◆ INPUT
/---

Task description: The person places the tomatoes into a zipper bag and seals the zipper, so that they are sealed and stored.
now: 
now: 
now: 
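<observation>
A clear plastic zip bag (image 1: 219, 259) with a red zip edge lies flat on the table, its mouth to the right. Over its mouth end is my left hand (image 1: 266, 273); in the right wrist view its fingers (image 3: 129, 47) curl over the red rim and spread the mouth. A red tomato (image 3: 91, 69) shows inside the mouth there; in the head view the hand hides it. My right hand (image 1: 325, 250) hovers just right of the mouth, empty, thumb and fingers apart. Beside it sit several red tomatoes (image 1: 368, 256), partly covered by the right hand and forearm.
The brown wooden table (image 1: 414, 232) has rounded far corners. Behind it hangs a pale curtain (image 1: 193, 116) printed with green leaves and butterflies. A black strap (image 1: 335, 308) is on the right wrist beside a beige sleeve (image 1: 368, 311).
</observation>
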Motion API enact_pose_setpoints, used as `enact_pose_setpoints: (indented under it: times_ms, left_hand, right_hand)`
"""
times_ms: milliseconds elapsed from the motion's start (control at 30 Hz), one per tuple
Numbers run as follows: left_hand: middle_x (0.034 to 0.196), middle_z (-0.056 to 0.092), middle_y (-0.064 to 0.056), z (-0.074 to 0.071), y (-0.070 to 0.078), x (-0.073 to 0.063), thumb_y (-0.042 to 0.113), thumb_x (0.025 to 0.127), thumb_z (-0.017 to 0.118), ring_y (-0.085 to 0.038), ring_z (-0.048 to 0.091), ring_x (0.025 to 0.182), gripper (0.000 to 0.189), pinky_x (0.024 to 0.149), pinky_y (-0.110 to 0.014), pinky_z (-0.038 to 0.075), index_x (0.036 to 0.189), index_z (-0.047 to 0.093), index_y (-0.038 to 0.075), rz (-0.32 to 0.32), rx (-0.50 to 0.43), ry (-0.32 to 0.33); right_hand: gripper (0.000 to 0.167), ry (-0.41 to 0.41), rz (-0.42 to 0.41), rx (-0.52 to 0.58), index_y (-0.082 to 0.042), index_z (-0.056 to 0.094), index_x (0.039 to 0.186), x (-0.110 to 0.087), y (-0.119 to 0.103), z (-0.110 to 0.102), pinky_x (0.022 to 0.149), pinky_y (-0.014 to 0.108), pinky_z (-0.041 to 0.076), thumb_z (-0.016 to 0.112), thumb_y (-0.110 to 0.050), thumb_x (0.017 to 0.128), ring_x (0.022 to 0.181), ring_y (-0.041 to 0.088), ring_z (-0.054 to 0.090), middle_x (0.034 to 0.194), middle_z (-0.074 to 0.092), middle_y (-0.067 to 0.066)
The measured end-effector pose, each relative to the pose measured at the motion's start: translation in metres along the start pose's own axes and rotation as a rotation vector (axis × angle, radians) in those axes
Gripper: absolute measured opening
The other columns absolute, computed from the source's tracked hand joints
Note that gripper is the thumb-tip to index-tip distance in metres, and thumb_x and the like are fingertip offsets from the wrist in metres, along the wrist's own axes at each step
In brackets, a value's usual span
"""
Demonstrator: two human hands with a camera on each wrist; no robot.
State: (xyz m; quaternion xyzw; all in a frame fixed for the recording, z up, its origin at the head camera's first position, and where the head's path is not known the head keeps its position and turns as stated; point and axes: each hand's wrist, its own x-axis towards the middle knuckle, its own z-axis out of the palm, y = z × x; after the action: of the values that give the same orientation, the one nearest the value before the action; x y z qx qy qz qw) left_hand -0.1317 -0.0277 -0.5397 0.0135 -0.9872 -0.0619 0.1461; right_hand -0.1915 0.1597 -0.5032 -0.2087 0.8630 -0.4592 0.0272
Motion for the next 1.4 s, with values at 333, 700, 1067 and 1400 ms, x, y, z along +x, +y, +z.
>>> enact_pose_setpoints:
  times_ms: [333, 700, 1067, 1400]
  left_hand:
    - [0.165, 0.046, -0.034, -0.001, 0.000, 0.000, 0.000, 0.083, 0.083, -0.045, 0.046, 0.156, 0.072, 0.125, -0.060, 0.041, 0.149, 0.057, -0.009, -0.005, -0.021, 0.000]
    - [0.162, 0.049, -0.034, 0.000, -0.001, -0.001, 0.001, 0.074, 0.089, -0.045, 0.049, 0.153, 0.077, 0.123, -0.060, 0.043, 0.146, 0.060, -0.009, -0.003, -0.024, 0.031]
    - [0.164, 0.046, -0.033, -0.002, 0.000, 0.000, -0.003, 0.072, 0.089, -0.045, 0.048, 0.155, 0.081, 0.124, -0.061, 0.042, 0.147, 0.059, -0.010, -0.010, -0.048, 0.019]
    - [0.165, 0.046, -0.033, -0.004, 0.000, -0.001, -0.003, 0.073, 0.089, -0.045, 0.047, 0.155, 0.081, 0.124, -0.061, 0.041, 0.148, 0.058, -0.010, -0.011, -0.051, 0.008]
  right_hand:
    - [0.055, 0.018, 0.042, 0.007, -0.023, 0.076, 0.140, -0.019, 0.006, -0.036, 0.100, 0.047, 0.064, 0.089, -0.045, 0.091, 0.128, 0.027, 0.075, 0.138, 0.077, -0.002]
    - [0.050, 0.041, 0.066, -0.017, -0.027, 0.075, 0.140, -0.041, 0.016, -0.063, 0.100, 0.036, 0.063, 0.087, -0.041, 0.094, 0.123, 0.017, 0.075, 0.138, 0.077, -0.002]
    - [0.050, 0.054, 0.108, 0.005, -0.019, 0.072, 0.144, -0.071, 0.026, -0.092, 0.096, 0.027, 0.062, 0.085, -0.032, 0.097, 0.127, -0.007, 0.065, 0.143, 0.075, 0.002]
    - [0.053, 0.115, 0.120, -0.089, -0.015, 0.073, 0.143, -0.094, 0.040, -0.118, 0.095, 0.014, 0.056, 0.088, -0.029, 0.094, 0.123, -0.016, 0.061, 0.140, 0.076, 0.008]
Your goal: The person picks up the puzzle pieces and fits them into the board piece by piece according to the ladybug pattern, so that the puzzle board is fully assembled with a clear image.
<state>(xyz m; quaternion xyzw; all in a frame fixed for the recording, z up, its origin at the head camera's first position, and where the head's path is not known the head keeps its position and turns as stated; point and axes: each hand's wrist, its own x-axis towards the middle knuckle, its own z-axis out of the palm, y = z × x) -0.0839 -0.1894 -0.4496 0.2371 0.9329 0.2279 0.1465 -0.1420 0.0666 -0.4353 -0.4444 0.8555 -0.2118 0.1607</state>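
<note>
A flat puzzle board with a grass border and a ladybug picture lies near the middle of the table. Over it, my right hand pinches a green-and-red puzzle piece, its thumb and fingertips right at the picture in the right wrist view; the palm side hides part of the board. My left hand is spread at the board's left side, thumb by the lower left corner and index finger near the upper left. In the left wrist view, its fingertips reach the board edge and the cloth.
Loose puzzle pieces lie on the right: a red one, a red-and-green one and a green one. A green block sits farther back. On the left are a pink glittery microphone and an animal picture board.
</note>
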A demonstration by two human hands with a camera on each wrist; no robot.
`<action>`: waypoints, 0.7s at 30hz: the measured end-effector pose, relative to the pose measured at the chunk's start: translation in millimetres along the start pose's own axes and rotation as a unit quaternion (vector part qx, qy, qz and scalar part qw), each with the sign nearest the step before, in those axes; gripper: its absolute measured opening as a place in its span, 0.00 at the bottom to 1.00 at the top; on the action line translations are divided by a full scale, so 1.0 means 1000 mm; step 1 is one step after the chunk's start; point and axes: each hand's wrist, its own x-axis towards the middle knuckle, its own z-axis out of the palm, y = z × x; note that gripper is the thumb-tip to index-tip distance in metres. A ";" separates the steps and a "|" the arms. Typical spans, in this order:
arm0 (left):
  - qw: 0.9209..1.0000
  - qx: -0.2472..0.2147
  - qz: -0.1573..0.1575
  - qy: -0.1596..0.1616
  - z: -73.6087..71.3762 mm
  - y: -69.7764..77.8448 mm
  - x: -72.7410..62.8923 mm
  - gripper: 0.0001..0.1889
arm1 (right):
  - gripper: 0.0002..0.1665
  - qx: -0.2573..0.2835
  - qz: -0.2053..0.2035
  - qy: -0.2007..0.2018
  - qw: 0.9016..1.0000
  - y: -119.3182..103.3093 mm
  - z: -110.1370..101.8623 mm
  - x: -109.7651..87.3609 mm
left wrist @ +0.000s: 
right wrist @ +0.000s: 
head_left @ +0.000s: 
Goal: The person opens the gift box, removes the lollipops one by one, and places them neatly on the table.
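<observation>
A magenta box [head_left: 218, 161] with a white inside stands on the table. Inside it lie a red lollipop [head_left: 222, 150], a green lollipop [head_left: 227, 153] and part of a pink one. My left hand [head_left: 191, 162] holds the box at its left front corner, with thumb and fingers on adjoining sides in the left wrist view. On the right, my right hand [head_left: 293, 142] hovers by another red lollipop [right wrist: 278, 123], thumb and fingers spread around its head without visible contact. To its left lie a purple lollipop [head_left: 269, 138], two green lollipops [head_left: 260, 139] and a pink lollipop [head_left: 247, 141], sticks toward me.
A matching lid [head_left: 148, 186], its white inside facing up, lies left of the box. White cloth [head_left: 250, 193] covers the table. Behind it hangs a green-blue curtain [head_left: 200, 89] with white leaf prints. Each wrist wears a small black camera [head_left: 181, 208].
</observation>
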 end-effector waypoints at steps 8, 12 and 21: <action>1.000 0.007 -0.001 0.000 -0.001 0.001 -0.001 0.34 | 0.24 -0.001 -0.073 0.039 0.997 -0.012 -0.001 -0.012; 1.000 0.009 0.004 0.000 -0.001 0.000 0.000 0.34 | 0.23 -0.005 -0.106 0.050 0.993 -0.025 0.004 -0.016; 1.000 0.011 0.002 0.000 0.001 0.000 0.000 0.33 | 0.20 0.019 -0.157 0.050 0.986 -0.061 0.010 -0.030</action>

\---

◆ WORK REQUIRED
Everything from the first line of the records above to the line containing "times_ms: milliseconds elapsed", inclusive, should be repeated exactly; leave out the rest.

◆ SOLUTION TO THIS PROBLEM
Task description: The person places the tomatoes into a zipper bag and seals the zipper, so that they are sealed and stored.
now: 
now: 
now: 
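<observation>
A clear plastic zip bag (image 1: 219, 259) with a red zip edge lies flat on the table, its mouth to the right. Over its mouth end is my left hand (image 1: 266, 273); in the right wrist view its fingers (image 3: 129, 47) curl over the red rim and spread the mouth. A red tomato (image 3: 91, 69) shows inside the mouth there; in the head view the hand hides it. My right hand (image 1: 325, 250) hovers just right of the mouth, empty, thumb and fingers apart. Beside it sit several red tomatoes (image 1: 368, 256), partly covered by the right hand and forearm.
The brown wooden table (image 1: 414, 232) has rounded far corners. Behind it hangs a pale curtain (image 1: 193, 116) printed with green leaves and butterflies. A black strap (image 1: 335, 308) is on the right wrist beside a beige sleeve (image 1: 368, 311).
</observation>
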Motion API enact_pose_setpoints, used as `enact_pose_setpoints: (indented under it: times_ms, left_hand, right_hand)`
"""
times_ms: milliseconds elapsed from the motion's start (control at 30 Hz), one per tuple

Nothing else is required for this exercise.